Jamal has been held in a maximum-security jail since his arrest 17 months ago, with most of his detention spent in solitary confinement. He said the ordeal was trying.
"It was very ,very, very, very bad. It was a lot to hold ... if I didn't have my faith, I couldn't hold it," he said, before getting behind the wheel of a minivan and driving away.
Jamal was released on $100,000 bond, nearly three quarters of which was donated by members of the Muslim community, the Toronto Star reports.
He must remain under the supervision of six sureties, not use the Internet, and stay inside his home unless attending court, his lawyer's office and Friday prayer, the newspaper reports.

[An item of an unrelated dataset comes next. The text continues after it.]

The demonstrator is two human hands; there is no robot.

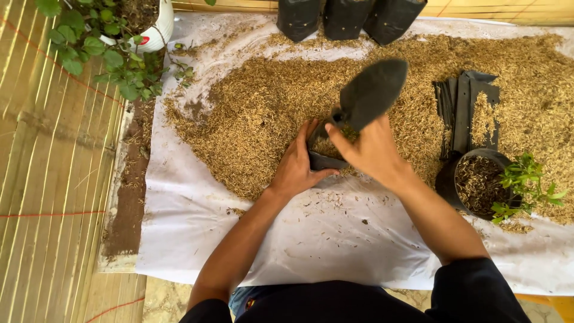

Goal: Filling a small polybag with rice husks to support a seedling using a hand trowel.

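Dark trowel (pixel 373 91) tilted above husk-filled black bag (pixel 326 157).

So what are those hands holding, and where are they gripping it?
The right hand holds a dark trowel by its handle, blade raised. The left hand grips the rim of a small black grow bag part-filled with husk.

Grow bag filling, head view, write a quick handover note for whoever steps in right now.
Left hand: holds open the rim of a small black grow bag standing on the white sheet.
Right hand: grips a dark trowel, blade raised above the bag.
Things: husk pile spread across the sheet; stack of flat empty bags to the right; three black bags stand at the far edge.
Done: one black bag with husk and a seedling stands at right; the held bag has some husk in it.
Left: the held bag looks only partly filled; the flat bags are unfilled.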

Reasons for the release cannot be reported due to a publication ban.
Farooq said his client is only looking at the possibility of 10 years in prison, if he's convicted.
"So our position is the quicker we move this forward, the quicker we can exonerate him and clear his name and he can move on with his life."
Jamal is the third adult suspect to be granted bail in the case. He was arrested in June 2006, along with 17 other suspects, four of them youths.
Police allege the accused, mostly Muslim men in their 20s, plotted to blow up buildings and behead the prime minister. Authorities also accuse the men of taking part in training activities in a cottage country town about 150 kilometres north of Toronto.
In September, the Crown filed a direct indictment, halting a preliminary hearing and pushing the case straight to trial.
As a result, the charges were stayed against the men and new charges were laid. The move allowed those in custody to apply for bail a second time.
Last month, Steven Chand, who has been identified as wanting to behead Prime Minister Stephen Harper, was denied bail for the second time.
Three youths charged in the case have had their charges against them stayed. The trial for the fourth youth, who is free on bail, is expected to begin in March.
Lawyers for the adult suspects say it could be years before their trial gets underway.